» **TASK BRIEF**: Take the data from its first line. Print each line exactly until the line containing "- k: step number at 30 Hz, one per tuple" has been printed too.

» **INFORMATION SHOWN**:
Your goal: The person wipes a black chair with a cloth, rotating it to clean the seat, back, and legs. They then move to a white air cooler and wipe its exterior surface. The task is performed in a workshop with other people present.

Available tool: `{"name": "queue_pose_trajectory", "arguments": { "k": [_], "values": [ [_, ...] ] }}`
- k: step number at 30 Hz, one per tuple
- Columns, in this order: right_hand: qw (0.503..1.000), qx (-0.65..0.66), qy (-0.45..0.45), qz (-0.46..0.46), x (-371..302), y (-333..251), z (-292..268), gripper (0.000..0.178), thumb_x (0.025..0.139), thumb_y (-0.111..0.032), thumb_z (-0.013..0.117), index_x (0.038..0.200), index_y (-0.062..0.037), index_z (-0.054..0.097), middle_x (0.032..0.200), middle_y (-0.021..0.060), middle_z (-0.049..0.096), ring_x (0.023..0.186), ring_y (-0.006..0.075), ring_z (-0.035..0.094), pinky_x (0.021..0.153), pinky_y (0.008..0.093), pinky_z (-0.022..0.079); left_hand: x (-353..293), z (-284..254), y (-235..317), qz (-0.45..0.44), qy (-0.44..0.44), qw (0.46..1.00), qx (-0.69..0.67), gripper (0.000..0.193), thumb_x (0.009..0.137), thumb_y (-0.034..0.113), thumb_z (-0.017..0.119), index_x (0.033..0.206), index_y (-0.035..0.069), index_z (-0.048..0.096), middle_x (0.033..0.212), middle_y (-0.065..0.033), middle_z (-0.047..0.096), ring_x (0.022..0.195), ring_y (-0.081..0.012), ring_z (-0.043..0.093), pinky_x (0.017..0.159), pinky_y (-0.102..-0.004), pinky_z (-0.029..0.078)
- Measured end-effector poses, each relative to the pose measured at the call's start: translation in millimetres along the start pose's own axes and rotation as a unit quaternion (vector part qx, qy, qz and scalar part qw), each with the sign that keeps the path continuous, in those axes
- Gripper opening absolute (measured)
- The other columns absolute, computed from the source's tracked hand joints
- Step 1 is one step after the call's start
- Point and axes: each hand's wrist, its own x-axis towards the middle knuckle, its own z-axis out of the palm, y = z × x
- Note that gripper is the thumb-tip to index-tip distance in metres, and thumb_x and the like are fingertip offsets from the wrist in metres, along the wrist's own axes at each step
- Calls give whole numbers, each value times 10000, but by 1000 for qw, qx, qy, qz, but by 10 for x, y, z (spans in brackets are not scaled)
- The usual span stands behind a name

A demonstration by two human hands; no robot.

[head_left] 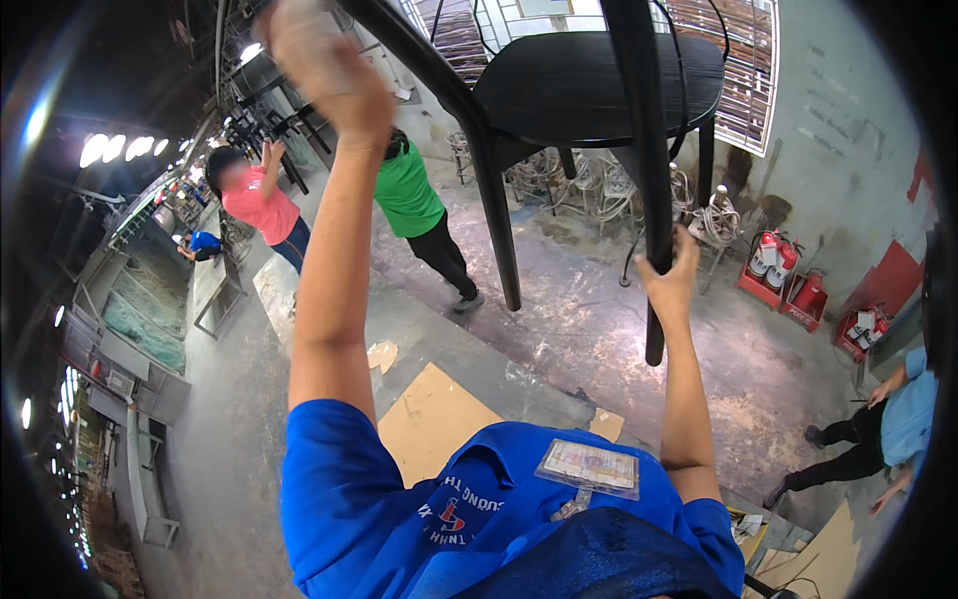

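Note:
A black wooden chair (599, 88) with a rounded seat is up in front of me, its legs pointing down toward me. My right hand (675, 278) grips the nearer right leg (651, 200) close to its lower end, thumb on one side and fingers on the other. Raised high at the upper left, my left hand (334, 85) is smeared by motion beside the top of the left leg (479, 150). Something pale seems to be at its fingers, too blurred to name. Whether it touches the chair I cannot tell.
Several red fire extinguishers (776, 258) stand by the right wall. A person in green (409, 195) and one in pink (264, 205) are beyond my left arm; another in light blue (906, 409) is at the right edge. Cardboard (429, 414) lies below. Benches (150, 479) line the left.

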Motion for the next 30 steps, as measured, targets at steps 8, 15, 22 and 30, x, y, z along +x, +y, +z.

» **YOUR SOLUTION**:
Your goal: The person wipes a black chair with a cloth, rotating it to clean the seat, back, and legs. They then move to a white air cooler and wipe its exterior surface. The task is performed in a workshop with other people present.

Available tool: `{"name": "queue_pose_trajectory", "arguments": { "k": [_], "values": [ [_, ...] ] }}`
- k: step number at 30 Hz, one per tuple

The response to the exercise is now finished.